▸ Exercise requirements: Could you repeat every line below exactly, skipping the images?

- Opening Delimiter -

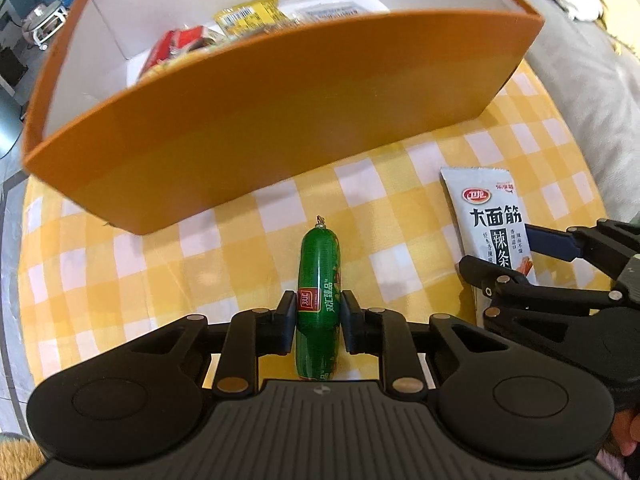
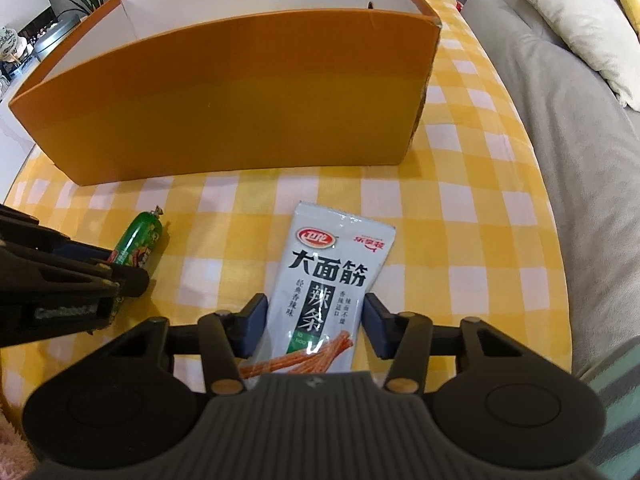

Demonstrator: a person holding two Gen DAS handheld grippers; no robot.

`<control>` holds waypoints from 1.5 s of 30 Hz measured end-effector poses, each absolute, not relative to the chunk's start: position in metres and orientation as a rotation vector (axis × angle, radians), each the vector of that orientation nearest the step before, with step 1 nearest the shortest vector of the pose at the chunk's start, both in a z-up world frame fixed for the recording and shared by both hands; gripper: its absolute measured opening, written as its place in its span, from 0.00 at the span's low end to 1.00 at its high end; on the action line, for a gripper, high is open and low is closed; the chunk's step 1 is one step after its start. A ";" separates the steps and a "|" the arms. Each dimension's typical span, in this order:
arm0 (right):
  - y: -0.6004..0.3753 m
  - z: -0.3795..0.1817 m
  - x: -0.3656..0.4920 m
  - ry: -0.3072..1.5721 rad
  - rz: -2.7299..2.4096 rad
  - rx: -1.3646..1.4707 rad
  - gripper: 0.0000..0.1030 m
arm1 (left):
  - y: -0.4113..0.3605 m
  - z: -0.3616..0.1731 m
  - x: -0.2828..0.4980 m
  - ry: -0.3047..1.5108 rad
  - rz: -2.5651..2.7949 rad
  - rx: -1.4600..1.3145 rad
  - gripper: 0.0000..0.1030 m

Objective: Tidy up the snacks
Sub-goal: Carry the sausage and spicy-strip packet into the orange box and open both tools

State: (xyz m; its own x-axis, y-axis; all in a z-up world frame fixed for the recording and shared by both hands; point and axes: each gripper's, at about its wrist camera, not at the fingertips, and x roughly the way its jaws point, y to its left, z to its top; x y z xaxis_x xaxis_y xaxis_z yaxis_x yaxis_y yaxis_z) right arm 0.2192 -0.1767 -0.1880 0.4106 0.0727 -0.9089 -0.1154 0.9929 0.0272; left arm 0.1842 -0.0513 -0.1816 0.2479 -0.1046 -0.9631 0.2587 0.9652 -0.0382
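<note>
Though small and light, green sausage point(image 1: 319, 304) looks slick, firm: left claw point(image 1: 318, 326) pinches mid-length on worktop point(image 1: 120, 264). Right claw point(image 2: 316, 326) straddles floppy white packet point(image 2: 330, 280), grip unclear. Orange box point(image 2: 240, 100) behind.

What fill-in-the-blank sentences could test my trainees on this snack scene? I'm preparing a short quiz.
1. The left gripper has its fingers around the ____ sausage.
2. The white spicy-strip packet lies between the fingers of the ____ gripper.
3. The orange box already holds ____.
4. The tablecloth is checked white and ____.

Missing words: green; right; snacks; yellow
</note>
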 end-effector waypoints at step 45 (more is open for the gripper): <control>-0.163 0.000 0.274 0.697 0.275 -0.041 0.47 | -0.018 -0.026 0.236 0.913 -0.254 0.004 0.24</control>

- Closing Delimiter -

▸ Exercise response:
Demonstrator: a person holding two Gen DAS handheld grippers; no robot.

`<control>` holds waypoints from 1.5 s of 30 Hz measured end-effector poses, each absolute, not relative to the chunk's start: position in metres and orientation as a rotation vector (axis × angle, radians), each the vector of that orientation nearest the step before, with step 1 nearest the shortest vector of the pose at the chunk's start, both in a z-up world frame fixed for the recording and shared by both hands; gripper: its absolute measured opening, written as its place in its span, from 0.00 at the span's low end to 1.00 at its high end; on the action line, for a gripper, high is open and low is closed; the chunk's step 1 is one step after its start. A ";" separates the steps and a "|" the arms. Each dimension's typical span, in this order:
arm0 (right):
  - y: -0.6004..0.3753 m
  - z: -0.3795..0.1817 m
  - x: -0.3656..0.4920 m
  - ry: -0.3072..1.5721 rad
  - rz: -2.7299..2.4096 rad
  - rx: -1.3646..1.4707 rad
  - gripper: 0.0000..0.1030 m
arm1 (left):
  - y: -0.4113..0.3605 m
  - z: -0.3616..0.1731 m
  - x: -0.2828..0.4980 m
  - ry: -0.3047..1.5108 rad
  - rz: -2.5651..2.7949 rad
  - rx: -1.4600..1.3145 rad
  - gripper: 0.0000..0.1030 m

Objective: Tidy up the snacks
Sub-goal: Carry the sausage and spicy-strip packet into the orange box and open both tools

State: (xyz m; its own x-axis, y-axis; all in a z-up world frame fixed for the recording and shared by both hands; point and axes: each gripper's, at about its wrist camera, not at the fingertips, and x roughly the way its jaws point, y to its left, z to its top; x y z xaxis_x xaxis_y xaxis_z yaxis_x yaxis_y yaxis_z) right arm 0.2192 -0.1767 -0.1880 0.4106 0.0727 -0.9089 -0.1154 0.9929 0.0272; left arm 0.1842 -0.0513 -0.1816 0.2479 -0.1046 -0.9631 0.2587 0.9652 -0.0382
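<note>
Though small and light, green sausage point(image 1: 319, 304) looks slick, firm: left claw point(image 1: 318, 326) pinches mid-length on worktop point(image 1: 120, 264). Right claw point(image 2: 316, 326) straddles floppy white packet point(image 2: 330, 280), grip unclear. Orange box point(image 2: 240, 100) behind.

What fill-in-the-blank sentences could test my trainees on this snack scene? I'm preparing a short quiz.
1. The left gripper has its fingers around the ____ sausage.
2. The white spicy-strip packet lies between the fingers of the ____ gripper.
3. The orange box already holds ____.
4. The tablecloth is checked white and ____.

Missing words: green; right; snacks; yellow
</note>
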 end-effector waypoints at step 45 (more is open for the gripper): <control>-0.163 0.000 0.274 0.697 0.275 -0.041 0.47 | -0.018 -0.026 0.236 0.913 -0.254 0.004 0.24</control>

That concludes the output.